Reputation: 2145

Regular expression for a hexadecimal number?

How do I create a regular expression that detects hexadecimal numbers in a text?

For example, ‘0x0f4’, ‘0acdadecf822eeff32aca5830e438cb54aa722e3’, and ‘8BADF00D’.

Upvotes: 177

Answers (15)

Fabian Röling

Reputation: 1356

I took the idea from this answer to ignore words by introducing more conditions and took it to the extreme until I had created this 1000 character monster:

(?<![\dA-ZÄÖÜẞa-zäöüß])\#?(?#phone numbers)(?:\+[\d ]*)?(?:$\+?[\d ]+$ ?)?(?#AND blocks)(?=(?:(?#first)[a-f]*\d[\da-f]*(?:(?#mid)(?:(?: |\.|\,|\_|\/| ?[\/\-] ?)[\da-f]+)*(?#last)(?: |\.|\,|\_|\/| ?[\/\-] ?)[a-f]*\d[\da-f]*(?#no date+time)(?!\:))?|(?#again for capitals)[A-F]*\d[\dA-F]*(?:(?:(?: |\.|\,|\_|\/| ?[\/\-] ?)[\dA-F]+)*(?: |\.|\,|\_|\/| ?[\/\-] ?)[A-F]*\d[\dA-F]*(?!\:))?)(?#same length)(?![\dA-Fa-f])(?#anchor to end)([^\dA-ZÄÖÜẞa-zäöüß]?.*)$)(?#NAND date)(?!\d{1,4}([\.\_\/\-])\d{1,2}\2\d{1,4}(?#IP)(?!\2?[\da-fA-F]))(?#NAND part date)(?!\d\d([\.\_\/\-])\d{4}(?![\.\_\/\-]?[\da-fA-F]))(?#NAND year+time)(?!\d\d(?:\d\d)? \d{1,2}\:)(?#NAND house+city)(?!\d{1,3}[a-f]? \d{5} [A-Z])(?#AND length>5)[\da-fA-F](?:(?: |\.|\,|\_|\/| ?[\/\-] ?)?[\da-fA-F]){5}(?:(?#1 block)[\da-fA-F]*|(?#mid)[\da-fA-F \.\,\_\/\-]*(?: |\.|\,|\_|\/| ?[\/\-] ?)(?#last)[a-fA-F]*\d[\da-fA-F]*)(?#anchor to same end)(?=\1$)|(?#0x allows more)0x[\da-f]+(?:(?: |\.|\,|\_|\/| ?[\/\-] ?)[\da-f]+)*(?=[^\dA-ZÄÖÜẞa-zäöüß])

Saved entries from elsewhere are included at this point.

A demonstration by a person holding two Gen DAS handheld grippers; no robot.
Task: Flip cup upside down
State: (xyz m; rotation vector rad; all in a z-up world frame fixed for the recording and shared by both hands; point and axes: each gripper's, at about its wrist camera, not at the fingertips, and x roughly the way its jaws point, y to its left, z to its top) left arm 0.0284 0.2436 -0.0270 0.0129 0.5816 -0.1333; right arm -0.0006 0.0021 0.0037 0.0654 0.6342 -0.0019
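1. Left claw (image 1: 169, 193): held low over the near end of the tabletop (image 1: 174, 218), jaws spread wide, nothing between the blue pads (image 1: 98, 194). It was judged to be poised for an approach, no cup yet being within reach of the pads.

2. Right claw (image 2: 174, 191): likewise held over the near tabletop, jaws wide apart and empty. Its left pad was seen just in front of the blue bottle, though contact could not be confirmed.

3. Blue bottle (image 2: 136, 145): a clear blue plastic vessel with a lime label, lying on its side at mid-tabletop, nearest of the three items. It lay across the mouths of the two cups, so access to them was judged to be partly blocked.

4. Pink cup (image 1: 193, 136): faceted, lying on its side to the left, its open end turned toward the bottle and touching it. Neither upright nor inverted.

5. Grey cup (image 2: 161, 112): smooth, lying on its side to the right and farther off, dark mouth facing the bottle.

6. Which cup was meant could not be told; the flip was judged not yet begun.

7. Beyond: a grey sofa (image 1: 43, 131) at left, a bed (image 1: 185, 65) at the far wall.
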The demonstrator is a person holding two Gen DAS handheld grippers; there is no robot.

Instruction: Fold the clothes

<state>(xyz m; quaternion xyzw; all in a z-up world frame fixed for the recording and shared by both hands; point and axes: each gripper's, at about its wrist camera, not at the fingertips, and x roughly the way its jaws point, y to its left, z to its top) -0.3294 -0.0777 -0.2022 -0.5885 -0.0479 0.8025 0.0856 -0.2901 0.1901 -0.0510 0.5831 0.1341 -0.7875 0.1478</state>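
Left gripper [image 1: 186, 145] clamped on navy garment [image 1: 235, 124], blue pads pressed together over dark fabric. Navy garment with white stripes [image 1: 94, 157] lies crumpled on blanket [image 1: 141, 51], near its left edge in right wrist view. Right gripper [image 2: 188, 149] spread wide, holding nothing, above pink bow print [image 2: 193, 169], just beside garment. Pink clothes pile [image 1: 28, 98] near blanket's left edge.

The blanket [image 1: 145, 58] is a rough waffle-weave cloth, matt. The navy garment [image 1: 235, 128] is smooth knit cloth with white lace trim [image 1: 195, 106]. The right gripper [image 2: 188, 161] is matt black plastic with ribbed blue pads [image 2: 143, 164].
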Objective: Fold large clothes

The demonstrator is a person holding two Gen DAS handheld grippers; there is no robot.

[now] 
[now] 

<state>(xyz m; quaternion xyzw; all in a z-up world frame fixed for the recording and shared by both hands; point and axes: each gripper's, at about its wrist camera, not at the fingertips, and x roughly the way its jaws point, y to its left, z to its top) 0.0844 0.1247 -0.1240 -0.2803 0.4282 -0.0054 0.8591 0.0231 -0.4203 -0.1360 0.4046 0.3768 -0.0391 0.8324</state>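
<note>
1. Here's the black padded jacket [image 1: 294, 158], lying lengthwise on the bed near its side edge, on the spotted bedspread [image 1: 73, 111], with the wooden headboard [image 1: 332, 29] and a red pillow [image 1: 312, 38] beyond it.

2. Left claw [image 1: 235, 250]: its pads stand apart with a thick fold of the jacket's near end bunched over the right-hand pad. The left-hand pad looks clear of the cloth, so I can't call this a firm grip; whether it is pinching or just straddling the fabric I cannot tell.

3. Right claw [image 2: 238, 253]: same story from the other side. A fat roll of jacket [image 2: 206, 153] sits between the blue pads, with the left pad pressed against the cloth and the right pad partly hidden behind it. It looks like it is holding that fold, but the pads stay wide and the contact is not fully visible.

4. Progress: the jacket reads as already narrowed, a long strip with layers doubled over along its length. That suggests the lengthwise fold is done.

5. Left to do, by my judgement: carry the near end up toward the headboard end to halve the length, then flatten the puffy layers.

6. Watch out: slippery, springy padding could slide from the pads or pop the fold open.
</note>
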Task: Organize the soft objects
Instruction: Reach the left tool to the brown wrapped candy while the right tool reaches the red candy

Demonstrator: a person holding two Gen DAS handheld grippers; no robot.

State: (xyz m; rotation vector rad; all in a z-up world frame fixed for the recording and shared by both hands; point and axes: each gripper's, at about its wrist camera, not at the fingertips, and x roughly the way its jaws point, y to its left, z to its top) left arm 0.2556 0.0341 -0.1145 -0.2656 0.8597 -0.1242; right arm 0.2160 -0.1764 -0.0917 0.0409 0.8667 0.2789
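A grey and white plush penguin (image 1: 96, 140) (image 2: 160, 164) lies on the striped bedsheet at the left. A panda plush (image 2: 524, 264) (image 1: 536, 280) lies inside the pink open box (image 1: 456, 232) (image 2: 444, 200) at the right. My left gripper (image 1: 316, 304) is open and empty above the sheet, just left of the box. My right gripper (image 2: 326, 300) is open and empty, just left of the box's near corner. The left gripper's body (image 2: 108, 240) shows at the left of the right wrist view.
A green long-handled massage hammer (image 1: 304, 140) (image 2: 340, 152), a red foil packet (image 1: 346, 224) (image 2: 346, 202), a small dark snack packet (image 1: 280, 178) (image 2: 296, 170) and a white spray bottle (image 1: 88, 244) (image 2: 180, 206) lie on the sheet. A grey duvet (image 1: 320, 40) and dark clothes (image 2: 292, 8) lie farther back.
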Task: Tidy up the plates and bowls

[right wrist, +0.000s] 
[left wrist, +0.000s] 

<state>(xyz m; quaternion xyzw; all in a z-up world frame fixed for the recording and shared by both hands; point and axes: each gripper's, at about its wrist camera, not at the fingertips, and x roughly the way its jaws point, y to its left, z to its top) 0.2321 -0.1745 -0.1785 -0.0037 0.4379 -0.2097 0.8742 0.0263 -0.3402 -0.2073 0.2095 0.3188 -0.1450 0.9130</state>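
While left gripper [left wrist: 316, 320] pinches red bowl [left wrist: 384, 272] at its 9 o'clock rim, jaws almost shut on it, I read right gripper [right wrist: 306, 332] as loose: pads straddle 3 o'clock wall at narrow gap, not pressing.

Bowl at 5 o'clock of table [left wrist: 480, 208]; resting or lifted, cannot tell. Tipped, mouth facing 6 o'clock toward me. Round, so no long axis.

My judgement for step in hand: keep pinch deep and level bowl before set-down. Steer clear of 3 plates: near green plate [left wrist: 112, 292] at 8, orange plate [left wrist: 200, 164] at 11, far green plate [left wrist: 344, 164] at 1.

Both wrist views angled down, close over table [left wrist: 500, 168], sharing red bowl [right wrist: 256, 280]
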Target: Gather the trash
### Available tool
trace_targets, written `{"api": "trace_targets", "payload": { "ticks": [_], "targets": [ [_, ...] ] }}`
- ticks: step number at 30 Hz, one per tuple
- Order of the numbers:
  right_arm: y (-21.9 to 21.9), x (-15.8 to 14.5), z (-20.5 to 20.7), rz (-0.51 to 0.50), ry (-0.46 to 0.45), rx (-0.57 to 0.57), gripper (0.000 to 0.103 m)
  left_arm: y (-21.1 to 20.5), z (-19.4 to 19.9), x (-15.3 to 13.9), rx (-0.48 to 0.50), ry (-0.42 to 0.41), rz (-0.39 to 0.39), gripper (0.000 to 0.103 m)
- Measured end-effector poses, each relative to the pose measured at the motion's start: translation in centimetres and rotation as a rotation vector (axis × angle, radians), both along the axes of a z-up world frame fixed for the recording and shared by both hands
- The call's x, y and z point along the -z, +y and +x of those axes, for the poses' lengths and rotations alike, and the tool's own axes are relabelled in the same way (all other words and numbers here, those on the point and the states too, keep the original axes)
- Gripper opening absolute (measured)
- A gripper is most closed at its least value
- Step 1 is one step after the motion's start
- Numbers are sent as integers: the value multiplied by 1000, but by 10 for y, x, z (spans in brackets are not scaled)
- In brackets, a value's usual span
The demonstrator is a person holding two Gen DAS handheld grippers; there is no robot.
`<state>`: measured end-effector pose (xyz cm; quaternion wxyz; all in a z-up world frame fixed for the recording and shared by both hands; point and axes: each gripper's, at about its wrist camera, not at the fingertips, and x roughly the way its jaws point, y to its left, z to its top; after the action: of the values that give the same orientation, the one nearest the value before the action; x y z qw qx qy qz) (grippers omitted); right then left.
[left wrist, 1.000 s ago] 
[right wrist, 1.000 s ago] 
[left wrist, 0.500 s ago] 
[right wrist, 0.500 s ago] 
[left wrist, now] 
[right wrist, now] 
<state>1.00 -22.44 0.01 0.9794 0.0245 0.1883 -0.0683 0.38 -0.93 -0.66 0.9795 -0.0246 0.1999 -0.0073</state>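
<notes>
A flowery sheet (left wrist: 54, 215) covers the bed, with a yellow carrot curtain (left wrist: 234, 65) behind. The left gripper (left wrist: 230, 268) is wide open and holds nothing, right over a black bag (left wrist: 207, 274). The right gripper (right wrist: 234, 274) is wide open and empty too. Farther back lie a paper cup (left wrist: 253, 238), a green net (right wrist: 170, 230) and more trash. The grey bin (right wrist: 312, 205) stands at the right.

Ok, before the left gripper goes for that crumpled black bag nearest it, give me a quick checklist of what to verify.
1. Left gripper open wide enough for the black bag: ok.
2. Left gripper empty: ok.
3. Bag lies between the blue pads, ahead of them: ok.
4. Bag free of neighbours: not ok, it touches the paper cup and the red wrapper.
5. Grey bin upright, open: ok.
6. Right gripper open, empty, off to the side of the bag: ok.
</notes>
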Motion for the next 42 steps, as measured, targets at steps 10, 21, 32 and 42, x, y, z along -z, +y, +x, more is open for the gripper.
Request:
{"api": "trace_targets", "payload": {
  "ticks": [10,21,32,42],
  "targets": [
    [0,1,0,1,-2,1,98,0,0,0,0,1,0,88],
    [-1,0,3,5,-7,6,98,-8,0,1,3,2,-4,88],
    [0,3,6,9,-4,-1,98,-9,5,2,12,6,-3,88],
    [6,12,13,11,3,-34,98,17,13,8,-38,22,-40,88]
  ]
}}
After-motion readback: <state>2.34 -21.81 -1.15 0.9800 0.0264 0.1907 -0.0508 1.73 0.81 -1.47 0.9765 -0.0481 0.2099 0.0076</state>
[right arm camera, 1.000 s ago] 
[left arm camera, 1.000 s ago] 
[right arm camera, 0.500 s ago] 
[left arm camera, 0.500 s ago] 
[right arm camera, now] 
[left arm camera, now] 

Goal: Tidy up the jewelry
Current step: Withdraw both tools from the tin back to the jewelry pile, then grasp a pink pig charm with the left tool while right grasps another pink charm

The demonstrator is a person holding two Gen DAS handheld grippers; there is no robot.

My goal was actually slightly different, I wanted to exclude a bunch of annoying unreadable strings from notification texts and TTS. With the explanation below it should hopefully be reasonably easy to adjust it. This regex matches hex numbers, phone numbers, IP addresses and more, it allows grouping stuff like 123 456 789, it specifically excludes stuff like regular words, addresses or dates and it contains basically an AND operator, which doesn't really exist in regex. I don't know if anyone invented this before, I couldn't find anything online.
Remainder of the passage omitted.